Python synchronous code example faster than async

Question

I was migrating a production system to async when I realized the synchronous version is 20x faster than the async version. I was able to create a very simple example to demonstrate this in a repeatable way;

Asynchronous Version

import asyncio, time

data = {}

async def process_usage(key):
    data[key] = key

async def main():
    await asyncio.gather(*(process_usage(key) for key in range(0,1000000)))

s = time.perf_counter()
results = asyncio.run(main())
elapsed = time.perf_counter() - s
print(f"Took {elapsed:0.2f} seconds.")

This takes 19 seconds. The code loops through 1M keys and builds a dictionary, data with the same key and value.

$ python3.7 async_test.py
Took 19.08 seconds.

Synchronous Version

import time

data = {}

def process_usage(key):
    data[key] = key

def main():
    for key in range(0,1000000):
        process_usage(key)

s = time.perf_counter()
results = main()
elapsed = time.perf_counter() - s
print(f"Took {elapsed:0.2f} seconds.")

This takes 0.17 seconds! And does exactly the same thing as above.

$ python3.7 test.py
Took 0.17 seconds.

Asynchronous Version with create_task

import asyncio, time

data = {}

async def process_usage(key):
    data[key] = key

async def main():
    for key in range(0,1000000):
        asyncio.create_task(process_usage(key))

s = time.perf_counter()
results = asyncio.run(main())
elapsed = time.perf_counter() - s
print(f"Took {elapsed:0.2f} seconds.")

This version brings it down to 11 seconds.

$ python3.7 async_test2.py
Took 11.91 seconds.

Why does this happen?

In my production code I will have a blocking call in process_usage where I save the value of key to a redis database.

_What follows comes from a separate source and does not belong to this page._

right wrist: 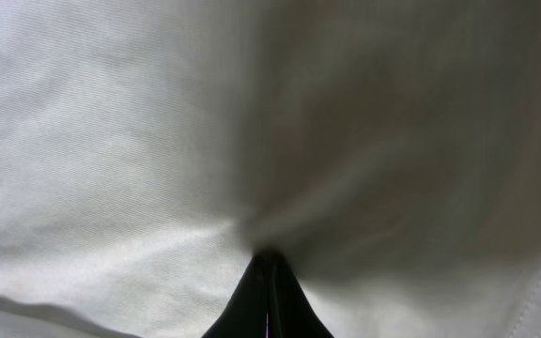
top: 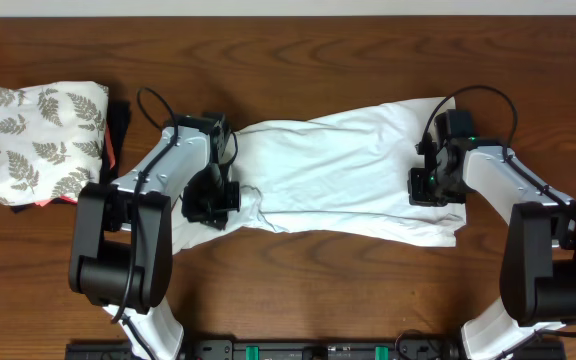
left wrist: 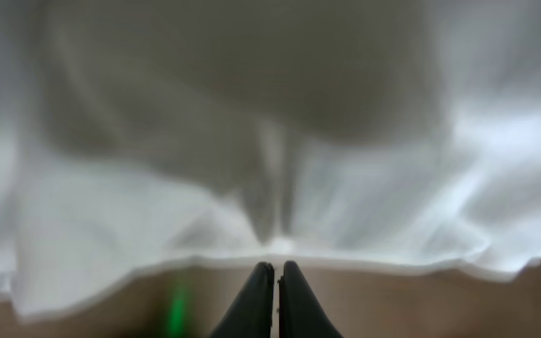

Well for one, your asynchronous code has to generate a function call with 1 million arguments, which will require loading that into memory. Whereas your synchronous code just uses the efficient `range()` iterator — Kyle Willmon, May 07 '19 at 16:01
@KyleWillmon I'm new to async is there a better way to do this? In production I also have to loop through 1M keys but from a database not the range function. — Jonathan, May 07 '19 at 16:04
As far as I know, you're always going to need quite a bit of overhead to keep track of 1 million coroutines. However, 19 seconds does seem excessive for this trivial example. Perhaps someone else can explain more about that. — Kyle Willmon, May 07 '19 at 16:14
I tried generating the function calls outside the main & it seems that the call generation part is taking around 10 secs out of those 20. The rest is async overhead due to all the coroutines. You might have better luck with your actual code since 1) You would already have all the arguments to the function in memmory & 2) The `process` function would not be a trivial CPU bound method (hopefully). In case your process is actually CPU bound, you'll be better off using a process pool. — rdas, May 07 '19 at 16:19
I've added an example with `create_task` that brings it down to 11 seconds. That would be the best option at the moment. However my script makes heavy use of redis and I'd like to use aioredis from within process_usage but I can't do that if it's not async. — Jonathan, May 07 '19 at 16:29
Why would you expect asyncio to be faster here? Your doing completely cpu bound work. — juanpa.arrivillaga, May 07 '19 at 17:23
@juanpa.arrivillaga In my production code I'm doing a database write in process_usage and I see the same behavior. What you see in the post is an example. — Jonathan, May 07 '19 at 17:27
But then your benchmark has no bearing on what you care about. — juanpa.arrivillaga, May 07 '19 at 17:28
Feel free to edit the post with a better example of this behavior. — Jonathan, May 07 '19 at 17:31

user4815162342 · Accepted Answer · 2019-05-08T06:25:02.060

When comparing those benchmarks one should note that the asynchronous version is, well, asynchronous: asyncio spends a considerable effort to ensure that the coroutines you submit can run concurrently. In your particular case they don't actually run concurrently because process_usage doesn't await anything, but the system doesn't actually that. The synchronous version on the other hand makes no such provisions: it just runs everything sequentially, hitting the happy path of the interpreter.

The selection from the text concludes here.